■ Task statement
Only one stretch of the data below is wanted: the lines starting at the one with "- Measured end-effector" and ending at the one with "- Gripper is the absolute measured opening", both included, given again exactly.

■ Dataset records
_ _ _ _ _ _ _

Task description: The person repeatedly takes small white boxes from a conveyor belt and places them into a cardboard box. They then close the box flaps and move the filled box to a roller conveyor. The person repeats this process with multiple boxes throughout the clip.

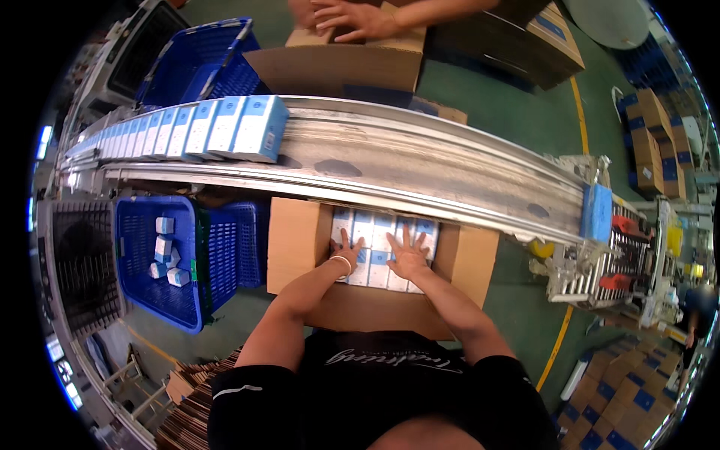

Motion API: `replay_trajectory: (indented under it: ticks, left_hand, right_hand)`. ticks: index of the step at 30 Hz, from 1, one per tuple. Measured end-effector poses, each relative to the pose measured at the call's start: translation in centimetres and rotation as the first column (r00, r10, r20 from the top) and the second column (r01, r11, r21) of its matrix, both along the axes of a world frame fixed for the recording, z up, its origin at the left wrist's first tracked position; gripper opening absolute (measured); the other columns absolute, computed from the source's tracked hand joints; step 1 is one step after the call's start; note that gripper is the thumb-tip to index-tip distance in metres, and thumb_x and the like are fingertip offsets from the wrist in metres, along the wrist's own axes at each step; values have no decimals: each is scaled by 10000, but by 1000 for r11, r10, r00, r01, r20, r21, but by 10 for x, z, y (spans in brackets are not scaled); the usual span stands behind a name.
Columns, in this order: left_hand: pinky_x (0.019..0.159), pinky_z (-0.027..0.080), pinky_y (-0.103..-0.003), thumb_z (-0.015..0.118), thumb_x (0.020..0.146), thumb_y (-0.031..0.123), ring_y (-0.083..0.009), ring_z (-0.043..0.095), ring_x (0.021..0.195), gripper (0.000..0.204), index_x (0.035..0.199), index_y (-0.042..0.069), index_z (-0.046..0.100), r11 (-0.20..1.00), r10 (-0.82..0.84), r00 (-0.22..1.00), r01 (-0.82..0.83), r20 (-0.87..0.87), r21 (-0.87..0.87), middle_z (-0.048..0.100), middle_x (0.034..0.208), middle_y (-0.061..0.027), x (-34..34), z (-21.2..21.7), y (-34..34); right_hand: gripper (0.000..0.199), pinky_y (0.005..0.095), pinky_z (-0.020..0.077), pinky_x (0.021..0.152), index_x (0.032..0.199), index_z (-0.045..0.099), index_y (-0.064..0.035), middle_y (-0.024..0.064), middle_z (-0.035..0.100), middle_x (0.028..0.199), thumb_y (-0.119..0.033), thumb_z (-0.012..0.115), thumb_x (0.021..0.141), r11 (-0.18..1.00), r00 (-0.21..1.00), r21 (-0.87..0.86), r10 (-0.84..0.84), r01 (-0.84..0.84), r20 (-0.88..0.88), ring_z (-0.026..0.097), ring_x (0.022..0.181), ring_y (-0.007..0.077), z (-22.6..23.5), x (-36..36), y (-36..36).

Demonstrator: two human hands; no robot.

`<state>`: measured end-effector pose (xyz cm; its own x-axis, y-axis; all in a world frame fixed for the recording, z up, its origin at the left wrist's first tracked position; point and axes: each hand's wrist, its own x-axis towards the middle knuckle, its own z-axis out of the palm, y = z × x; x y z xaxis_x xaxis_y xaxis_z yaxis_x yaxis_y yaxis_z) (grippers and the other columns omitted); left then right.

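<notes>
Below the conveyor [420,161], left hand [346,251] and right hand [407,255] lie flat, fingers spread, pressing white-and-blue small boxes [375,247] down inside the open carton [300,247]. Looks like layer-settling; next likely needs more boxes from the belt row [202,131].

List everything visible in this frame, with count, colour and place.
packing carton: one, brown, open, below the conveyor
small boxes in carton: one layer, white and blue
conveyor: one, metal, across the middle
boxes on conveyor: a long row, white and blue, left part
blue crate: one, left, few small boxes inside
far carton: one, brown, another person's hands on it
left hand: flat on the boxes
right hand: flat on the boxes
</notes>
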<state>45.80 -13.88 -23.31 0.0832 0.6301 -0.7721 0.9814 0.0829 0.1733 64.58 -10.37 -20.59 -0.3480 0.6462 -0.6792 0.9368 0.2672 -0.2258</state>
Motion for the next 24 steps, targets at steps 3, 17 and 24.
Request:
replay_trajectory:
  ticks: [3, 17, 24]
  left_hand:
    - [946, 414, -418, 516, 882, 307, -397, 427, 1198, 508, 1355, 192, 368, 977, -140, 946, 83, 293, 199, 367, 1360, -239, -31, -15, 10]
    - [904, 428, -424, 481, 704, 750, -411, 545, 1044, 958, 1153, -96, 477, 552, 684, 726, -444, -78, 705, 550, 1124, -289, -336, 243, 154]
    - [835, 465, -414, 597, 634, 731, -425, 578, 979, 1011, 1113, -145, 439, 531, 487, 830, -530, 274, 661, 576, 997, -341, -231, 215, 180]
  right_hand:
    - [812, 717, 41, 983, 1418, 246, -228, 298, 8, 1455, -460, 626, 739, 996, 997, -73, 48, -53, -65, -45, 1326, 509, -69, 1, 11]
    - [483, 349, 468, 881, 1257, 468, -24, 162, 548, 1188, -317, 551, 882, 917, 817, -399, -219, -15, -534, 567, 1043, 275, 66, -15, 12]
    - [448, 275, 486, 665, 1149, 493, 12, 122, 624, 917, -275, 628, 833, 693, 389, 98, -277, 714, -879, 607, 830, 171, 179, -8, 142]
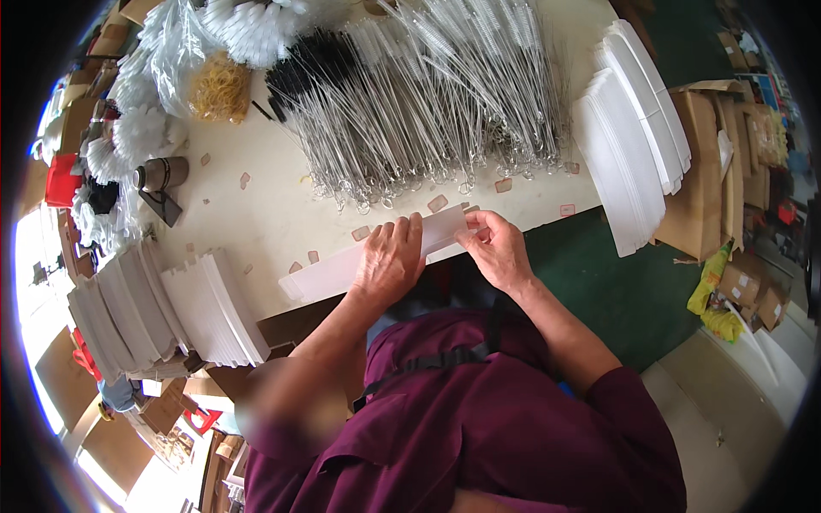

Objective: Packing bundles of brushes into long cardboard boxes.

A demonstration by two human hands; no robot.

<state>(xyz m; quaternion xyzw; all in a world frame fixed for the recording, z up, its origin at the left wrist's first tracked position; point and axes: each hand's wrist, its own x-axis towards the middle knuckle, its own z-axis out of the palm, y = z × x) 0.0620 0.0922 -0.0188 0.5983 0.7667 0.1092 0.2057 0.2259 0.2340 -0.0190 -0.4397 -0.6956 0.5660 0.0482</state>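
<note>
A long, narrow white paper box lies slantwise along the table's front edge, its right end raised higher in the picture. My left hand is closed over its middle, fingers across the top. At the right end my right hand pinches the box, thumb and fingers around what looks like an end flap; the fingers partly hide it. Beyond both hands lies a wide heap of wire-handled cleaning brushes with looped ends, most with white bristles and some with black at the left.
White flat boxes are stacked at the table's left and right. Yellow rubber bands, bagged white brushes and a metal flask occupy the far left. A brown carton stands beyond the right stack.
</note>
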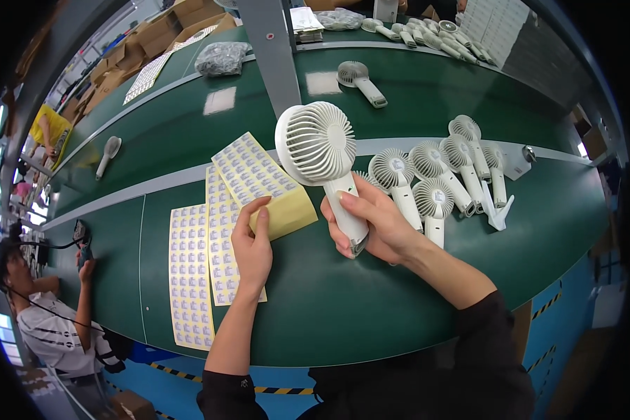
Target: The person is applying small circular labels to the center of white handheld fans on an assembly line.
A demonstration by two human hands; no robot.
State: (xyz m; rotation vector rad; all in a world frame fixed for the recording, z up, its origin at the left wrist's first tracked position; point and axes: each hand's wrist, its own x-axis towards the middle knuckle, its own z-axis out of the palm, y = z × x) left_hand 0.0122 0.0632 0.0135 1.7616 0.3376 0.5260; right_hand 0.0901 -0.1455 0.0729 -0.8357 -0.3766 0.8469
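Note:
My right hand [379,220] is wrapped round the handle of a white handheld fan [320,143], held upright with the back of its ribbed head showing. Beside it, my left hand [253,245] pinches the near edge of a sticker sheet [248,168], whose yellow backing curls up by the fingers. Two more sticker sheets [191,273] lie on the green table under and left of it, printed with rows of small pale labels. Right of the held fan, several white handheld fans [430,164] lie in a group, some with a small label on the head's centre.
A white plastic piece [497,210] lies at the right of the group. Beyond a pale rail runs a green belt [427,105] carrying single fans [362,80]. A grey post [273,56] rises from the rail. At left, a person [52,315] holds a dark tool.

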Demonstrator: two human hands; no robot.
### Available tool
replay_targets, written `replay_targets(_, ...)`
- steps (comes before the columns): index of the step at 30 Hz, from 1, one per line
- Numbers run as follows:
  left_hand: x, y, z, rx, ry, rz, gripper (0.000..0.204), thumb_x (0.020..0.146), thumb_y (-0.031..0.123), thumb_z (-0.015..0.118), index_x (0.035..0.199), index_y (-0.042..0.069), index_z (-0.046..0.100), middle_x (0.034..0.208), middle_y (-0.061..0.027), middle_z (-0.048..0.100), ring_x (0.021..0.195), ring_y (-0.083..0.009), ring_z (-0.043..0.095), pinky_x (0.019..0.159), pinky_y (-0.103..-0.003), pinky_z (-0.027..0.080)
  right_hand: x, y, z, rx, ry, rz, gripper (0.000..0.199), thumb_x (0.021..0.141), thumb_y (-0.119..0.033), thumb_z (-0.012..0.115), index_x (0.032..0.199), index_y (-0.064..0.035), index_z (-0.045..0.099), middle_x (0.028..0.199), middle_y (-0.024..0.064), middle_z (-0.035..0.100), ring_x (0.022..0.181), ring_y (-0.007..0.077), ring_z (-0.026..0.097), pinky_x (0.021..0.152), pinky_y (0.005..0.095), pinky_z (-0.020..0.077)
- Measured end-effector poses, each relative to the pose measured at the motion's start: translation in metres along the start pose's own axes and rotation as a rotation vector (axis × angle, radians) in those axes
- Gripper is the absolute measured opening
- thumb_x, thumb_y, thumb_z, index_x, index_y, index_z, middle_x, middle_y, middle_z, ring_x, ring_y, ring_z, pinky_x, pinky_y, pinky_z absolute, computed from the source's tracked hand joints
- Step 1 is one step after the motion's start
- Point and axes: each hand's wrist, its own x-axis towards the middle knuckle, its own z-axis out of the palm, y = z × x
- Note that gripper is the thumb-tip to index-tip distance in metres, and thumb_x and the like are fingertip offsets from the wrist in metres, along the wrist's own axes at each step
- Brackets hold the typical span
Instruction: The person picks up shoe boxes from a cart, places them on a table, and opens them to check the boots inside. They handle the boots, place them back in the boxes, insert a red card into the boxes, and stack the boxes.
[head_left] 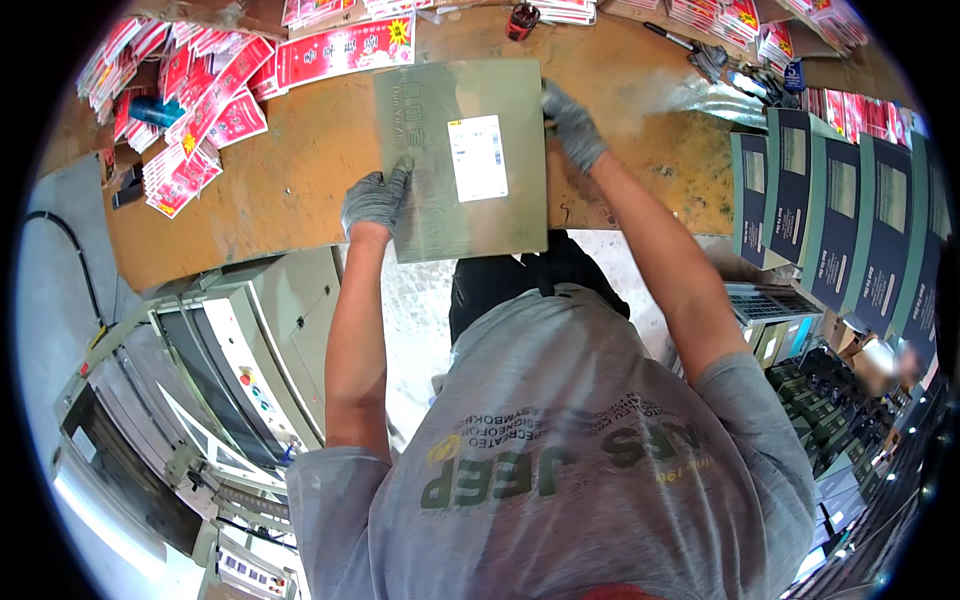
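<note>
A flat olive-green box [430, 215] with a shiny, film-like surface lies partly over the table's near edge, in front of my body. A white printed label [478, 158] is stuck on its upper face. My left hand [377, 197], in a grey glove, grips the box's left edge with the thumb on top; the other fingers are partly hidden. At the far right edge, my gloved right hand [573, 125] holds the side of the box with bent fingers, their tips partly out of sight.
The brown worktable [640, 190] is worn and stained. Red printed cards [215, 100] lie in heaps at the left, with more along the back. Dark green-edged boxes [835, 215] stand in a row at the right. A pale machine [235, 350] stands at lower left.
</note>
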Motion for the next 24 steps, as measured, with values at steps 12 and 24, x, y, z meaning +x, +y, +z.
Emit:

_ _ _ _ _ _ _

■ Expected answer
- Measured end-effector poses, each relative to the pose measured at the motion's start: translation in metres along the start pose's own axes and rotation as a rotation vector (axis × angle, radians) in those axes
- Gripper is the absolute measured opening

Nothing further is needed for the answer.